Exercise brief
After finding the line with "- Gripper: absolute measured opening" in the entries below, retype exactly each line from there through the line with "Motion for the", including that final line.

Data under study

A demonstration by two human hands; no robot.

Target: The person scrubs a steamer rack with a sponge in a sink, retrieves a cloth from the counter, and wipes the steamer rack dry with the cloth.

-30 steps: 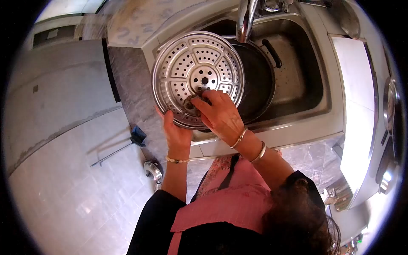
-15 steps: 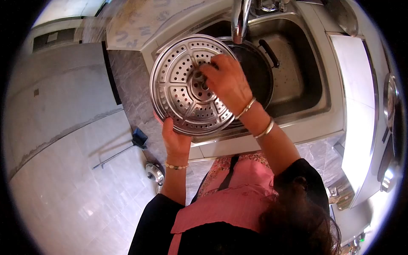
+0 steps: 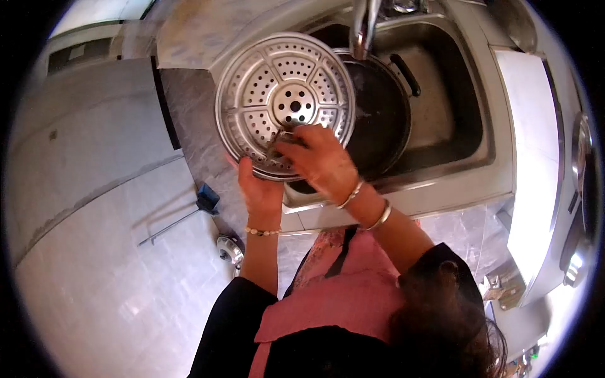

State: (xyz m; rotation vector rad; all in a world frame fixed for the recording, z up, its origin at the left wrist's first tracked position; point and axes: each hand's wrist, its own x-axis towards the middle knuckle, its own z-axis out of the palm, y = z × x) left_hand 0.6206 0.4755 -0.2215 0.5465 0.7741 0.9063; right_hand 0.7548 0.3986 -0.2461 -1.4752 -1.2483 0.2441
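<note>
A round, perforated steel steamer tray (image 3: 293, 85) is held tilted above the left part of the sink. My left hand (image 3: 259, 194) grips its near rim, thumb on the upper side and the other fingers hidden beneath. Against the tray's lower inner surface, my right hand (image 3: 326, 165) presses a small greyish scouring pad (image 3: 278, 143), mostly covered by the curled fingers. Just right of the tray, a dark wide pan (image 3: 381, 120) with a black handle (image 3: 404, 74) sits in the sink, partly hidden by the tray.
A chrome faucet (image 3: 362, 31) hangs over the double sink (image 3: 469, 82). White counter edging (image 3: 441, 192) runs along the front. On the floor to the left lie a long-handled dustpan (image 3: 207, 198) and a metal pot lid (image 3: 229, 251).
My right hand has moved with the scouring pad from the tray's centre down to its near side. The tray has shifted slightly up and left, still in my left hand.
</note>
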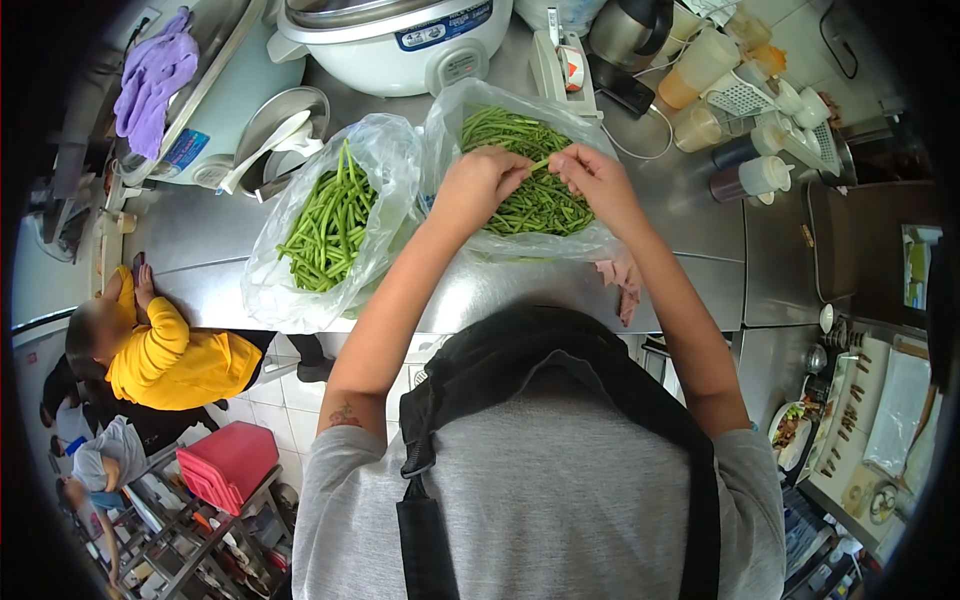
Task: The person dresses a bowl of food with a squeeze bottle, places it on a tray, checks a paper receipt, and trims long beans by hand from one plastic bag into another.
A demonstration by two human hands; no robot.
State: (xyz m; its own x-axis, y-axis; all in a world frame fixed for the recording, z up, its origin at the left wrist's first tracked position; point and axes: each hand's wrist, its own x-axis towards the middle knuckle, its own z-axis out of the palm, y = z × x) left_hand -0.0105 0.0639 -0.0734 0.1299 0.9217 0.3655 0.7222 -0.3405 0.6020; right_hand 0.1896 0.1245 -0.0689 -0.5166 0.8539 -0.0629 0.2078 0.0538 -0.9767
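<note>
Between my two hands, a green bean (540,165) is pinched near its ends. My left hand (484,180) grips one side of it, and my right hand (590,178) grips the other, fingers closed. Below them lies a clear plastic bag (447,117) full of long, thin green beans (540,207). To its left stands a second clear plastic bag (275,262), holding shorter green bean pieces (325,230). Both bags rest on the steel counter (690,215).
Behind the bags are a large white rice cooker (400,50) and a metal bowl (305,105) with utensils. Sauce bottles (700,68) stand at the back right. A pink cloth (622,282) hangs by the counter edge. A person in yellow (185,355) is at the left.
</note>
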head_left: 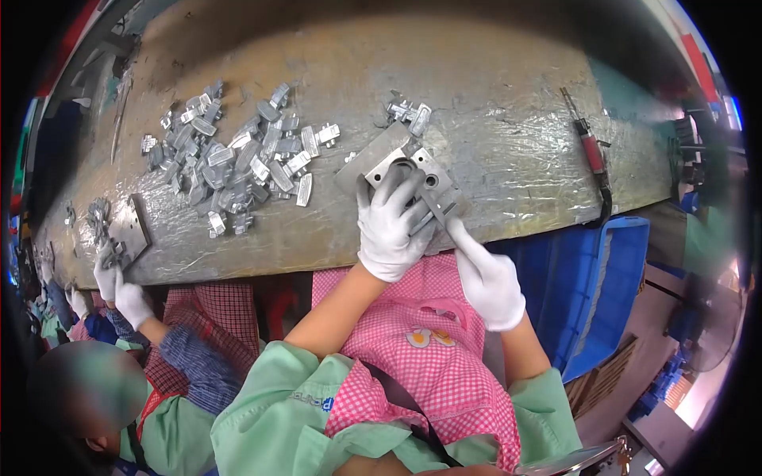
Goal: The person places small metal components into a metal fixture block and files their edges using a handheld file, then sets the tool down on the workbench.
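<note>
My left hand (390,226), in a white glove with greyed fingertips, rests over a metal block (382,168) near the table's front edge. Its fingers are curled down at the block's middle, and what lies under them is hidden. In my right hand (490,282), also gloved, is a thin flat metal strip, possibly a file (432,202), slanting across the block's right side. Round holes show in the block's top. Just behind it lie a few small cast metal parts (419,117).
A large pile of cast metal parts (230,155) spreads to the left. A red-handled tool (591,151) lies at right on the table (500,71). A blue crate (627,278) stands below the right edge. At left, a co-worker's gloved hands (119,285) are beside another metal block (133,230).
</note>
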### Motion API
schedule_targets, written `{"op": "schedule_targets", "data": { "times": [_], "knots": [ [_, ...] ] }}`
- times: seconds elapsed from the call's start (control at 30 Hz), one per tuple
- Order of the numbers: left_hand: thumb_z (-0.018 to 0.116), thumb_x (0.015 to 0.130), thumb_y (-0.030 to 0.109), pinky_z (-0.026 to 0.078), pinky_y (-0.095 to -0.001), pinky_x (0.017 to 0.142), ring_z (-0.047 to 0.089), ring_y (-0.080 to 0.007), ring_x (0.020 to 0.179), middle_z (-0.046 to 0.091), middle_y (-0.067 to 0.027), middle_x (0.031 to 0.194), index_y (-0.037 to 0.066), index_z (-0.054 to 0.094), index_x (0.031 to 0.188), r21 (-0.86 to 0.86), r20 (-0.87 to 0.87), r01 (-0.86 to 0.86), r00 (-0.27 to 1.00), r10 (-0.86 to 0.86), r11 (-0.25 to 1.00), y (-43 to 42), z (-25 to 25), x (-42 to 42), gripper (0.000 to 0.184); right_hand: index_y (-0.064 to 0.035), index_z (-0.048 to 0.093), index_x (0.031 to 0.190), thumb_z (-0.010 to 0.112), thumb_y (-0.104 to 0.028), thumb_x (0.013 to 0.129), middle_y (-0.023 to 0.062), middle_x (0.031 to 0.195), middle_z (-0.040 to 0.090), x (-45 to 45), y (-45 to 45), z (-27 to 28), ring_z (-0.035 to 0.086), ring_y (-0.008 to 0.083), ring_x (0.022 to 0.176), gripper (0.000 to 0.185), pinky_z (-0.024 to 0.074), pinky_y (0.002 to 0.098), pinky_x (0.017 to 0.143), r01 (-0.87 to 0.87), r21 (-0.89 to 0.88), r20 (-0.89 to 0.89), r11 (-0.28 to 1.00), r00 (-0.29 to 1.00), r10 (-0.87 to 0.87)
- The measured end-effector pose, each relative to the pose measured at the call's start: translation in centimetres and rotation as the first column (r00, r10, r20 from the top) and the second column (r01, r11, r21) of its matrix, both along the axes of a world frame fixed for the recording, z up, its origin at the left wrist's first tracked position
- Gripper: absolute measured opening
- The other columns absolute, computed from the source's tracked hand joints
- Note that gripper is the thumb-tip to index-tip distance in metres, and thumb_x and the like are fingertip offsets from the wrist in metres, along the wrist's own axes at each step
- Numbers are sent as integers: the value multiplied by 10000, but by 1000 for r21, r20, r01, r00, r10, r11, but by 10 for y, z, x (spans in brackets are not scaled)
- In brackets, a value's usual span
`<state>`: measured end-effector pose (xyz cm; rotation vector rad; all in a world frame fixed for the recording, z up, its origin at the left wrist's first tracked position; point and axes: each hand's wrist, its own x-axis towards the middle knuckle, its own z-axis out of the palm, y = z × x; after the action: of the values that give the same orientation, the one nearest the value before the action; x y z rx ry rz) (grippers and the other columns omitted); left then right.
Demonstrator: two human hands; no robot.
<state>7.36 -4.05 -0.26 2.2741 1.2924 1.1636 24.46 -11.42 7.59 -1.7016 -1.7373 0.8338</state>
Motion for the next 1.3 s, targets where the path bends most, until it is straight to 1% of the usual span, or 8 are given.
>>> {"op": "schedule_targets", "data": {
  "times": [0.2, 0.4, 0.63, 0.67, 0.73, 1.2, 1.23, 1.3],
  "knots": [
    [797, 712, 206, 373, -620, 1031, 546, -337, 1278, 642, -68, 1291, 177, 748, 1135, -142, -38, 36, 998, -42, 989, 6, 20, -5, 427, -91, 660, 1374, 659, -34, 949, 195, 937, 750, -6, 12, -8, 754, 308, 738, 429, 593, 358, 652, -62, 226, 63, 972, 997, 49],
    [774, 769, 237, 348, -659, 1012, 523, -320, 1305, 619, -57, 1315, 180, 735, 1140, -19, -11, -11, 1000, 10, 1000, 1, -1, 0, 377, -131, 631, 1422, 640, -43, 939, 160, 654, 646, -5, -16, 15, 666, 297, 536, 491, 515, 403, 514, -79, -26, 150, 997, 985, 82],
    [781, 720, 249, 342, -658, 1018, 530, -320, 1298, 630, -51, 1306, 197, 713, 1156, 12, -36, 4, 999, -3, 1000, 2, -5, -1, 444, -135, 639, 1407, 636, -67, 958, 208, 688, 647, 1, 10, 0, 681, 354, 590, 454, 528, 428, 551, -44, 36, 56, 998, 998, 42],
    [786, 712, 177, 362, -577, 1064, 539, -367, 1291, 647, -78, 1299, 158, 755, 1160, -6, -28, 21, 999, -21, 1000, 2, 1, -2, 449, -138, 642, 1404, 635, -64, 957, 214, 704, 652, -2, 12, 1, 687, 354, 603, 453, 532, 426, 558, -63, 44, 62, 997, 996, 60],
    [786, 728, 228, 330, -653, 1039, 524, -335, 1309, 629, -47, 1315, 173, 726, 1137, -2, -8, 2, 1000, -2, 1000, 0, -4, -1, 416, -147, 648, 1403, 643, -59, 947, 197, 714, 665, 2, -5, 7, 691, 330, 591, 465, 537, 414, 552, -64, 22, 94, 998, 994, 62],
    [794, 739, 241, 344, -689, 1023, 540, -316, 1297, 641, -42, 1271, 191, 742, 1115, 1, 20, -26, 999, 26, 1000, 1, -5, 2, 383, -134, 636, 1410, 649, -63, 948, 212, 818, 711, 8, -13, 14, 713, 339, 625, 468, 568, 408, 584, -99, -1, 136, 995, 986, 99],
    [795, 692, 173, 353, -602, 1063, 550, -355, 1275, 652, -62, 1298, 160, 766, 1100, -16, -1, -15, 1000, 15, 1000, 0, 1, 0, 409, -144, 641, 1405, 643, -73, 957, 210, 803, 706, 3, 0, 6, 710, 343, 624, 454, 564, 419, 578, -80, 72, 60, 994, 995, 75],
    [799, 687, 171, 349, -610, 1064, 549, -351, 1279, 650, -62, 1303, 157, 765, 1092, -33, -22, 6, 1000, -7, 999, 0, 1, -2, 407, -154, 644, 1402, 643, -78, 961, 208, 753, 688, -4, 26, 7, 699, 350, 608, 447, 555, 423, 562, -97, -33, 133, 995, 986, 101]
  ]
}}
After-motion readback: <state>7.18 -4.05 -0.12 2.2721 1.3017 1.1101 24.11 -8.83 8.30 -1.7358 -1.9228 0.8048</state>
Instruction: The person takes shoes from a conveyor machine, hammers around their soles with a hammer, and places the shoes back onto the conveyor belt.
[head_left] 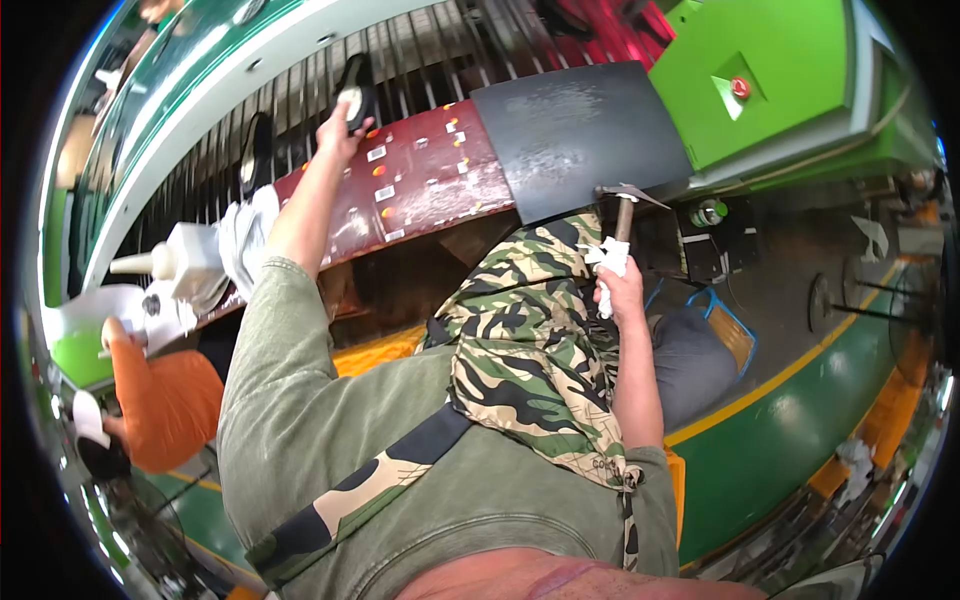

Result of this task
- Gripper: absolute measured opening
- The other columns absolute, computed from the source's tracked hand joints
- Note that gripper is the thumb-tip to index-tip distance in metres, and thumb_x and the like are fingertip offsets from the wrist in metres, along the wrist's own axes at each step
- Numbers are sent as integers: the value multiplied by 10000, but by 1000 for r21, r20, r01, r00, r10, r11, but by 10 for y, z, x (spans in brackets are not scaled)
- In brackets, a value's usual span
`<state>`: measured end-effector pose (xyz cm; rotation vector rad; all in a world frame fixed for the recording, z up, its origin at the left wrist's first tracked position; point and axes: each hand's wrist, its own x-axis towards the middle knuckle, its own z-axis out of the palm, y = z × x; after the action: of the values that give the same orientation, the one nearest the value before the action; x y z rx ry rz) (grippers and the other columns omitted); left then right.
Demonstrator: two human hands; no robot.
<state>7.36 -4.05 -0.26 2.2741 1.2924 1.1636 24.46 -11.42 7.59 -1.7016 -1.7373 0.8338</state>
Motion for the next 1.3 s, targets where the path bends most, until it is straight to 1% of the usual span, or 8 are given.

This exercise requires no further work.